**WORK REQUIRED**
Each line of the listing that contains the word "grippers" is to be copied.

**RECORDS FOR THE TASK**
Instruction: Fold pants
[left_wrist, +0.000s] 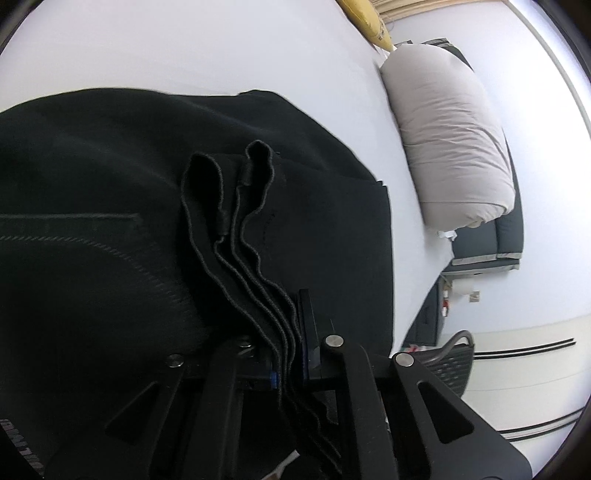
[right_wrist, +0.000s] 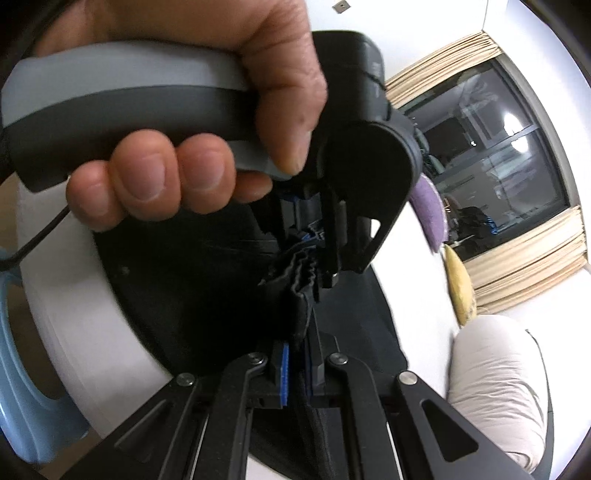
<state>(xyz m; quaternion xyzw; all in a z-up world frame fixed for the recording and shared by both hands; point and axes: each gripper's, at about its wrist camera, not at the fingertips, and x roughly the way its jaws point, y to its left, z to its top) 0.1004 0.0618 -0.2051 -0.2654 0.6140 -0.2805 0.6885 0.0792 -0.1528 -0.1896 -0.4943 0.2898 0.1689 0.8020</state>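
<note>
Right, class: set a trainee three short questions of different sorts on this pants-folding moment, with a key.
1. True or false: the left gripper is shut on the black pants.
2. What does the right gripper hold? A) the grey pillow B) the black pants C) nothing
3. Fill in: the pants lie on a ____ bed.

Key: 1 true; 2 B; 3 white.
</note>
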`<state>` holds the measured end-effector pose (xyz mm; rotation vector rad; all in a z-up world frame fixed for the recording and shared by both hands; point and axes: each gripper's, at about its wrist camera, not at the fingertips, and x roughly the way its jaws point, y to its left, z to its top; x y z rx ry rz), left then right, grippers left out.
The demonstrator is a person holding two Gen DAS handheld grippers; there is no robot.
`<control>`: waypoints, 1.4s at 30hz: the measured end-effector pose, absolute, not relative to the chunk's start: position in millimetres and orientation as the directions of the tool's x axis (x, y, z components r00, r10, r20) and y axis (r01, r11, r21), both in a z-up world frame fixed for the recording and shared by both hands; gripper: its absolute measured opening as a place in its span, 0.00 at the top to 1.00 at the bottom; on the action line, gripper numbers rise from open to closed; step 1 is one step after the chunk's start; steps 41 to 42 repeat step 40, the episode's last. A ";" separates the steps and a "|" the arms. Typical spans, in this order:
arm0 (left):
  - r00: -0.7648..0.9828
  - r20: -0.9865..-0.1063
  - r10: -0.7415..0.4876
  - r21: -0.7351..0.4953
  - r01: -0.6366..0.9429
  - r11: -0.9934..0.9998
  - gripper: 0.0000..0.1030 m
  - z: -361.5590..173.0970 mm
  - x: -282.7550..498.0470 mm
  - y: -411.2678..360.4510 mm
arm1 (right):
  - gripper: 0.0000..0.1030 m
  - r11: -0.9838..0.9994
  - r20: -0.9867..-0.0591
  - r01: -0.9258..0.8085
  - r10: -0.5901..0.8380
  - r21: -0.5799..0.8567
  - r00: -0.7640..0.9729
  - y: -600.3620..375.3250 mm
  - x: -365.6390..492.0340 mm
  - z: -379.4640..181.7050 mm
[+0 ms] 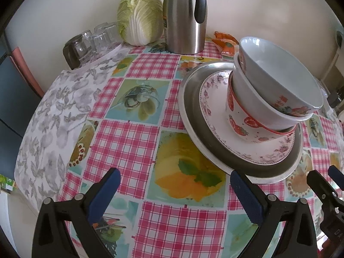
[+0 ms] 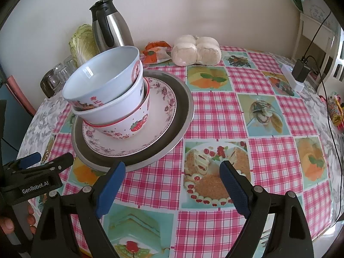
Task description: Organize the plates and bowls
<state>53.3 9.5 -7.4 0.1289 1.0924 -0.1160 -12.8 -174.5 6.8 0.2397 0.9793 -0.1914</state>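
tabletop: round, pink-checked oilcloth with food pictures
steel tray: round, left of centre on tabletop
floral plate: white, pink-flowered rim, on the tray
bowls: three nested, strawberry-print at bottom, tilted, on the plate
left hand-held gripper: released, empty, near tray rim
right hand-held gripper: released, empty, above tabletop

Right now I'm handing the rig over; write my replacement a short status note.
Left gripper: open, empty, over the tablecloth near the stack.
Right gripper: open, empty, also near it.
Stack: metal plate, floral plate, then strawberry bowl, white bowl and blue-white bowl nested, leaning.
Done: dishes look gathered in one pile.
Left: possibly straighten the tilted bowls.
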 end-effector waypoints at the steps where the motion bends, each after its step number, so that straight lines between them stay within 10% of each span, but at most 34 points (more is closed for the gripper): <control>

**ANSWER AREA**
`<state>` holds the measured end-effector pose (xyz mm; rotation vector rad; all in a z-up world frame fixed for the recording and shared by both hands; point and axes: each gripper's, at about its wrist camera, not at the fingertips, and x roughly the way its jaws point, y to its left, z to its top; x y z rx ry rz), left then right, grippers left out.
The demonstrator is a person holding two Gen DAS handheld grippers; there is no robot.

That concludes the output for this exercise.